En revanche, on s’interroge sur l’actionnariat privé. Certes, plusieurs groupes privés prospèrent dans les activités d’enseignement et de formation, l’un d’eux a même acheté une école de management consulaire, mais qu’ont à gagner de telles entreprises à devenir actionnaires des EESC ? Certainement pas des dividendes puisqu’il est interdit aux EESC de distribuer leurs bénéfices.

Quoiqu’il en soit, les institutions consulaires demeureront fortement dominantes dans tous les types de partenariat.

  1. Une problématique économique

C’est la problématique économique qui pèsera vraisemblablement le plus lourd sur le succès de la formule EESC : les écoles consulaires sont toutes déficitaires et ne vivent que soutenues par des subventions des CCI tutrices et, parfois, des collectivités locales. Lorsque l’établissement n’est qu’un service géré de la CCI, le soutien financier à l’activité d’enseignement initial ne fait pas problème à la différence de la formation continue qui, elle, doit s’exercer dans le respect des règles de la concurrence et sans bonification de prix par des deniers publics. Quand l’établissement a été externalisé dans une structure juridique tierce, association ou plus encore EESC, l’externalisation et l’individualisation du patrimoine met en lumière une vérité des coûts parfois cruelle. Ainsi, le subventionnement se heurte à deux difficultés : le risque de prise illégale pour les élus consulaires et le risque de contrevenir au Traité de l’Union en subventionnant une société commerciale. En effet, si l’EESC semble correspondre à tous les critères d’un service d’intérêt économique général (SIEG), on distingue encore mal les obligations de service public que CCI et collectivités territoriales pourraient subventionner sans accorder une aide d’État irrégulière.
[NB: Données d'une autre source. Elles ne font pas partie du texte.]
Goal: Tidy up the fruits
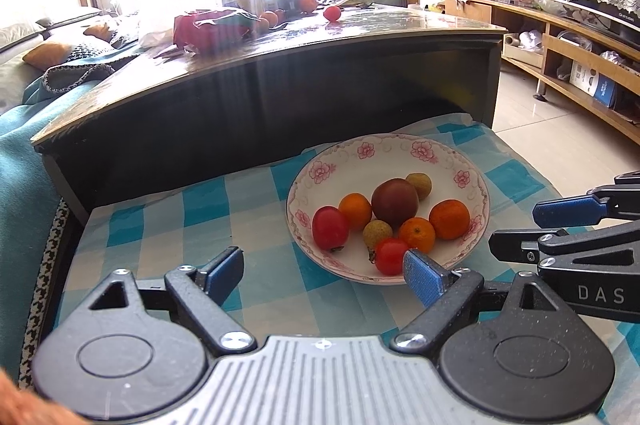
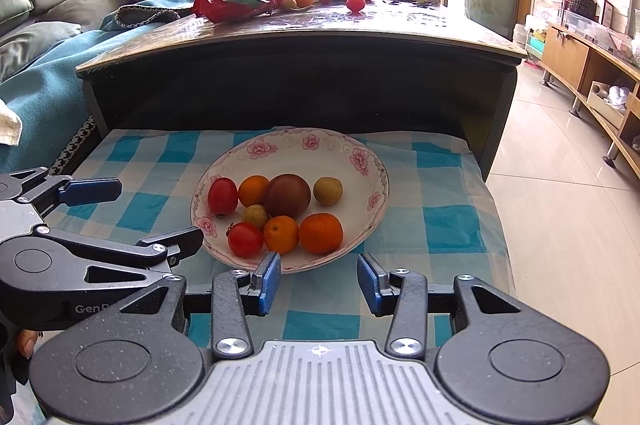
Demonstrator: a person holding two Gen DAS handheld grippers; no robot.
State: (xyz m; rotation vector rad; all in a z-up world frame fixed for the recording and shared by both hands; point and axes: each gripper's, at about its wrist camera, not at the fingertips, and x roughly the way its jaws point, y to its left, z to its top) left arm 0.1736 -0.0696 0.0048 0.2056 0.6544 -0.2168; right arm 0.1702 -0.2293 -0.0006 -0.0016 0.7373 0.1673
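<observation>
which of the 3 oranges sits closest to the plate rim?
The biggest orange, rightmost of the three in the right wrist view, next to the plate rim. The other two sit further in.

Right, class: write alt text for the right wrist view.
A floral plate on a blue checked cloth holds eight small fruits. The open right hand-held gripper hovers at its near rim; the left hand-held gripper, also open, is alongside.

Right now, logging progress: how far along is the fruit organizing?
Eight fruits already sit on the floral plate, among them a dark plum. Nothing is in hand: left gripper and right gripper are open and empty. A red tomato remains on the coffee table.
</observation>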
  1. Une nature juridique incertaine

C’est ici que se pose la nature juridique de l’EESC. La loi évoque (v. supra 2-a) des obligations de service public. L’activité des EESC deviendrait-elle ainsi un service public ? On peut en douter quand  on se livre à une analyse selon les critères du Conseil d’État (v. R. Denoix de Saint-Marc (dir.) Le service public, Paris, La Documentation française, 1996) ou si on s’en remet à la jurisprudence. Pour le juge, la formation continue n’est pas un service public (v. CAA Marseille, 16 mai 2006, n°03MA00585). Quant aux établissements d’enseignement supérieur, chacun constitue  « un établissement d’enseignement privé et n’est pas chargé de la gestion d’un service public » (CE 10 juillet 1992, n°133502). Le juge considère également que l’enseignement privé, même quand il participe au service public, n’en constitue pas pour autant un service public lui-même (v. CE 26 mai 2004, n°259682 ; CE 4 juillet 1997, n°162264). La loi peut-elle, au détour d’une disposition incidente, requalifier tacitement l’activité ?

La rapporteure du projet de loi  soutient que la mise en œuvre d’une EESC ne constituerait pas une privatisation (v. Assemblée nationale, XIVème législature, rapport n°2145). Mais si on entend par « privatisation » l’action qui consiste à donner un statut privé à une activité en transférant tout ou partie du pouvoir d’administration à des personnes privées, l’EESC, malgré sa gouvernance très consulaire, y ressemble beaucoup. C’est ce qui renforce le caractère chimérique de l’EESC, certes seulement au sens mythologique du terme car, au sens usuel, le législateur a bien donné corps à cette chimère juridique.